LANG: Well, the fact is that he is the president of the United States. And, of course, they are going to throw everything at him to get him as well as they can as fast as they can. He has never been significantly symptomatic. One of the things that I find very interesting is when you talk to a patient who has any kind of respiratory illness, one of the first things you do is listen to them. You listen to the way they talk. When you listen to his tone, his ability to talk in complete sentences, how he sounded in the release just a few minutes ago, he sounded very strong.

So that tends to — that gives you a very, very good indication that he does not have significant, active respiratory disease. And throughout this, the only real complaint that the president has had has been the fever. Even when his oxygen saturation dropped below 94 percent, as Dr. Conley noted on Friday, which was the reason that they — one of the main reasons why they decided they wanted to bring him to Walter Reed to watch more carefully, and then, again yesterday, he was never symptomatic.

So that, as many docs will say, we’re finding with a lot of the COVID- 19 patients, they don’t get too symptomatic. But, still, he appears to be feeling pretty good. He sounded very good in that last release that we had. So he does seem to be on the mend. Now, can that change? Sure. And that’s the reason why it’s very, very important to maintain a close watch over where he stands.

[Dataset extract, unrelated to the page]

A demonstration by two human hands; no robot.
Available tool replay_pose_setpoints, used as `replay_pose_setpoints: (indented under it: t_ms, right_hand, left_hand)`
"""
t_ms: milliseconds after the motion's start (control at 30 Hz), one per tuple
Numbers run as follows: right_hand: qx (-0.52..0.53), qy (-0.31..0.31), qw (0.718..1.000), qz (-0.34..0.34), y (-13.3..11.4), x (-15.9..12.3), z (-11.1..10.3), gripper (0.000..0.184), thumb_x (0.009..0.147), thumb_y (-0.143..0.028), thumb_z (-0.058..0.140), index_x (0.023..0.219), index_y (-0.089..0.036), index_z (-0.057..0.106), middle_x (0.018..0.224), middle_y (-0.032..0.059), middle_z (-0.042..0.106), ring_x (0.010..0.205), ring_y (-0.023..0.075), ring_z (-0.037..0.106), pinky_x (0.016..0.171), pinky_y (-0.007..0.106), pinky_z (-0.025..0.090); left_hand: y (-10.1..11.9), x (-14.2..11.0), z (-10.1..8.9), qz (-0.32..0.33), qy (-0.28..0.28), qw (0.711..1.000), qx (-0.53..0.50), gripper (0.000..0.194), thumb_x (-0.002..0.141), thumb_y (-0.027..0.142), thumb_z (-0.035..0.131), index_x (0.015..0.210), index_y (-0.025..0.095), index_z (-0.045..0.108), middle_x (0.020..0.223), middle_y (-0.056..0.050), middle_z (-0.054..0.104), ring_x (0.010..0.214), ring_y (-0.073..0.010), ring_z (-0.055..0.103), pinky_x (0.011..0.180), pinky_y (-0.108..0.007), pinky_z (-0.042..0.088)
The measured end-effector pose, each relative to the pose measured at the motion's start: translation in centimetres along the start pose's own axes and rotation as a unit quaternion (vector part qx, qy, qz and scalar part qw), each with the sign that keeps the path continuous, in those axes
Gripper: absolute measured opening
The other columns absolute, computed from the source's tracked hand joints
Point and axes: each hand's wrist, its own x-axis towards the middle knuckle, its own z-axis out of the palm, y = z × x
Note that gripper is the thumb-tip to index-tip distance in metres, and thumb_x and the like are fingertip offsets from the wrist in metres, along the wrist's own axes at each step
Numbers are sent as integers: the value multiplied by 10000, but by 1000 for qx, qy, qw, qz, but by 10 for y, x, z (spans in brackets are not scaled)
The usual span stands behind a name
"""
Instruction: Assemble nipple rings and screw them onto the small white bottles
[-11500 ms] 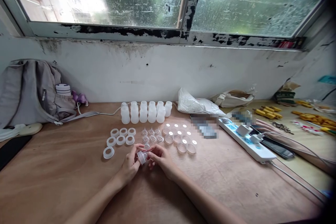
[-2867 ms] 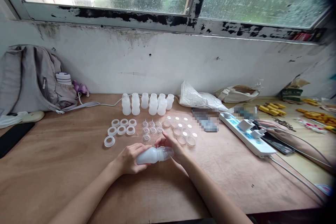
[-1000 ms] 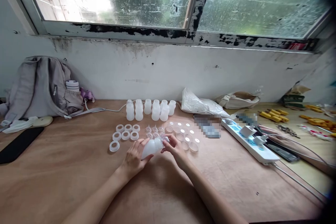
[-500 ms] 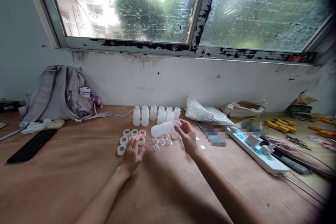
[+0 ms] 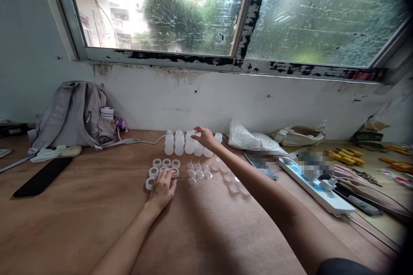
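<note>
Small frosted white bottles stand in rows at the back; the two at the left, such as this bottle (image 5: pixel 169 144), carry clear tops. My right hand (image 5: pixel 204 136) reaches over the rows, thumb and fingers closed at the top of the third front bottle (image 5: pixel 189 145). My left hand (image 5: pixel 161 187) lies low on the table with fingers stretched over a group of white screw rings (image 5: pixel 157 163), touching some and partly hiding them. Several clear teats with flanges (image 5: pixel 192 181) sit in rows right of the rings. Clear round caps (image 5: pixel 233 187) lie farther right, partly behind my right forearm.
A grey backpack (image 5: pixel 72 114) and a dark phone-shaped slab (image 5: pixel 43 177) are at the left. A white plastic bag (image 5: pixel 244 134), a power strip (image 5: pixel 318 187) with plugs and cables, and yellow parts (image 5: pixel 348 156) occupy the right. The wall and window stand behind the table.
My right hand has carried the tilted bottle back and left to the row, where it now stands upright. My left hand has lowered slightly onto the rings.
</note>
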Motion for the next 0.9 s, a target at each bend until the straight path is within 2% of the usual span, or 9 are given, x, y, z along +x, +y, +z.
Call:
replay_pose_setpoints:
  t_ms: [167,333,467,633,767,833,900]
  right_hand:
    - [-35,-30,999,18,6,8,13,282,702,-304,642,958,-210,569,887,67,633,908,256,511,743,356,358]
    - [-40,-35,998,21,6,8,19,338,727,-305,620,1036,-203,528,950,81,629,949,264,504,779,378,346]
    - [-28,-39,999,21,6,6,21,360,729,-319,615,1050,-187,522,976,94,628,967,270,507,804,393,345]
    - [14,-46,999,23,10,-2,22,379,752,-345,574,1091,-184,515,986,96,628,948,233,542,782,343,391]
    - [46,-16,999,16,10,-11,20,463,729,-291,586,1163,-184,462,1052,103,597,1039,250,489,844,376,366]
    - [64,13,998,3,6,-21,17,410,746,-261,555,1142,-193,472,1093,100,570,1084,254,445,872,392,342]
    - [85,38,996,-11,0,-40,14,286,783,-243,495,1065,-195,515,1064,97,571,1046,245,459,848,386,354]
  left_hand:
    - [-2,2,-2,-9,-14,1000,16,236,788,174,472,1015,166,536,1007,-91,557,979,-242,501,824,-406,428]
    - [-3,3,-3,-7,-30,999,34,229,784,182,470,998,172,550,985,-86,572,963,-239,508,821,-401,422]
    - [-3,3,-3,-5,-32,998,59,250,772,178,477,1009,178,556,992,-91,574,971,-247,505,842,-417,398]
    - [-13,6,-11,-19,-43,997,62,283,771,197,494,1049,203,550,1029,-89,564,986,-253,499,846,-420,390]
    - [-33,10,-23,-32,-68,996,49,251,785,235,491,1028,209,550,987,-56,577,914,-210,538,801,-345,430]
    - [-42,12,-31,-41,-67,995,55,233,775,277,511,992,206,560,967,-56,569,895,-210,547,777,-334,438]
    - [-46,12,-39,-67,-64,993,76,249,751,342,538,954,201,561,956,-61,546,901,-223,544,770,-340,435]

Still, the “big deal” is that it’s an unnecessary addition of risk, even if it is “tiny,” as Dr. Lang says. The same is true of an expedited release. If Trump can do the job from Walter Reed, it seems like a no-brainer to stick around there for a couple of more days until doctors can be confident that the acute stage of the disease has passed. That will leave the president plenty of time to make more campaign appearances via Zoom, and videos for his re-election efforts, which will be all he’ll be able to do for a while anyway.